The Coates Library Ruth McLean Bowman Bowers Women’s Resource Center was relocated and reimagined in Summer 2021. Located in a southeast corner of the Library with exceptional natural light and comfortable seating, the WRC houses more than 200 books on topics including gender, sexuality, sexual health, feminism and womanism, transgender issues, sexual and domestic violence, and women and gender studies. There are over 50 portraits of important people of all genders hanging on the walls.
Ruth McLean Bowman Bowers (b. December 25, 1920; d. April 19, 2013) was a lifelong philanthropist and was best known for her charitable activities throughout Texas and San Antonio on behalf of women and others in support of medical research, reproductive rights, education, and other issues. She served on many boards, including Trinity University, Texas Woman's University in Denton, St.
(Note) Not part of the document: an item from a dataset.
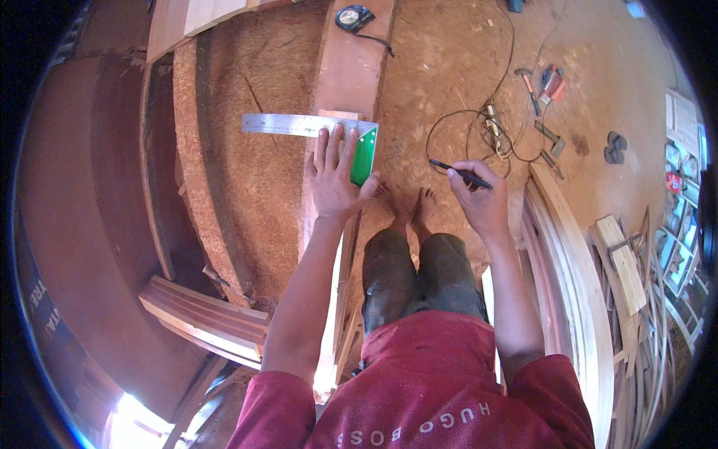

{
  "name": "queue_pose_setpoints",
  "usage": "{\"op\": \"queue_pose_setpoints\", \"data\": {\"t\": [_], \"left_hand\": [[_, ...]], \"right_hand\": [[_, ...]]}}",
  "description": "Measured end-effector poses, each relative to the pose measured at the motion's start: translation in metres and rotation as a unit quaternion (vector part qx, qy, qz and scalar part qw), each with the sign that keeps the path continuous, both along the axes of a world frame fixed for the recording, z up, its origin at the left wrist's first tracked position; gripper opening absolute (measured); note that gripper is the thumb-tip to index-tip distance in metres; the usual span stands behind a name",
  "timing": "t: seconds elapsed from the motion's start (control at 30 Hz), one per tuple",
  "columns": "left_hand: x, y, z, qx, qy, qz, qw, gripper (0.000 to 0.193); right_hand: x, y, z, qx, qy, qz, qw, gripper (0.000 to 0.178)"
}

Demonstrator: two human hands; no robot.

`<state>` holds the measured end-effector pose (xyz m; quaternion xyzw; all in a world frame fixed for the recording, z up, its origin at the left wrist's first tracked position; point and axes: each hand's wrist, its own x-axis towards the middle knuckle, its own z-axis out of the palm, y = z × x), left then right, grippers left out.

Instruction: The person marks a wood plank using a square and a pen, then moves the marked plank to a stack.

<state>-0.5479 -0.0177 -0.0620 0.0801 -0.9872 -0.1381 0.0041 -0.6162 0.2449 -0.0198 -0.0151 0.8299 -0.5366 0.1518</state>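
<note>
My left hand (338, 183) spreads over a try square (280, 126), its fingertips pressing on the steel blade and its thumb by the lower end of the green handle (364, 156). The blade lies across the end of a pale wooden piece (340, 114) and juts out past its left side. That wood runs back toward me under my hand and forearm. In my right hand (481, 198) is a black pen (465, 174), pinched between thumb and fingers, its tip pointing left and held apart from the wood.
A tape measure (354, 18) rests on a reddish plank (351, 71) ahead. On the right floor lie a coiled cord (493, 131), a hammer (529, 91), a red power tool (552, 84) and sandals (615, 147). Stacked boards (568, 277) stand right; more timber (206, 314) lies left.
</note>
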Motion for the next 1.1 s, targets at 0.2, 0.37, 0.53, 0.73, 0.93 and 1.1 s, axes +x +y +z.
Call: {"op": "queue_pose_setpoints", "data": {"t": [0.2, 0.37, 0.53, 0.73, 0.93, 1.1], "left_hand": [[-0.002, -0.002, -0.005, -0.011, 0.012, -0.001, 1.0, 0.091], [-0.003, -0.001, -0.004, -0.009, -0.003, 0.006, 1.0, 0.09], [-0.004, 0.0, -0.004, 0.0, 0.001, 0.004, 1.0, 0.09], [-0.005, 0.0, -0.003, 0.001, -0.005, 0.009, 1.0, 0.09], [-0.003, -0.003, -0.005, 0.0, 0.007, 0.013, 1.0, 0.091], [-0.005, -0.001, -0.009, -0.015, 0.017, 0.012, 1.0, 0.096]], "right_hand": [[-0.003, 0.001, -0.004, -0.01, -0.018, -0.02, 1.0, 0.013], [-0.005, 0.0, -0.011, -0.003, 0.012, -0.007, 1.0, 0.013], [-0.011, -0.007, -0.012, -0.007, 0.009, -0.007, 1.0, 0.013], [-0.03, -0.032, -0.007, -0.047, -0.011, 0.005, 0.999, 0.014], [-0.071, -0.106, -0.01, -0.129, 0.051, 0.067, 0.988, 0.018], [-0.104, -0.165, -0.004, -0.052, 0.092, 0.199, 0.974, 0.02]]}}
Mary's Hall, Sunshine Cottage, San Antonio Symphony, Witte Museum, Volunteer Service Bureau, Planned Parenthood, The National Board of the Abortion Rights Action League as well as the Texas State Board. Her generous philanthropy includes the founding gift to the "Women's Legacy Initiative" of the United Way, the endowments of the Ruth McLean Bowman Bowers Chair for Breast Cancer Research and Treatment at UTHSC, the Excellence in Research Award given to the top researchers each year at Baylor College of Medicine Department of Biochemistry and Molecular Biology, the Cyclotron wing of the Research Imaging Center at UTHSC which is named in her honor, and the Ruth McLean Bowman Bowers Laboratory for the advancement of Neuroscience Research. Other groups that benefited from her financial support include the Family Violence Prevention Service, the Battered Women's Shelter, Girls Inc. of San Antonio, the Children's Shelter, Girl Scouts, the National Association for Advancement of Colored People (NAACP), and many more. Bowers worked on several political campaigns, always for candidates who were “pro-choice, pro-daycare, and pro-equal rights.”
Posthumously, Bowers has been recognized for underwriting all the expenses for Sarah Weddington, the attorney who argued the landmark Roe v. Wade case in the U.S. Supreme Court that legalized abortion nationally in 1973. Her longtime friend remembers that “she was in the Supreme Court visitor's gallery when they announced Roe vs. Wade. Her core belief was that “if we're not in charge of our own bodies, we're not in charge of anything.”
Most of the books in the WRC are nonfiction guidebooks, essays, memoirs, and other educational titles. The collection gives special attention to books about and written by women, LGBTQIA2S+ folks, transgender and nonbinary people, Black people, indigenous people, and people of color. Trinity students are currently working on a companion website for the portraits hanging on the WRC walls.
The WRC welcomes people of all genders, sexualities, abilities, races, and ethnicities.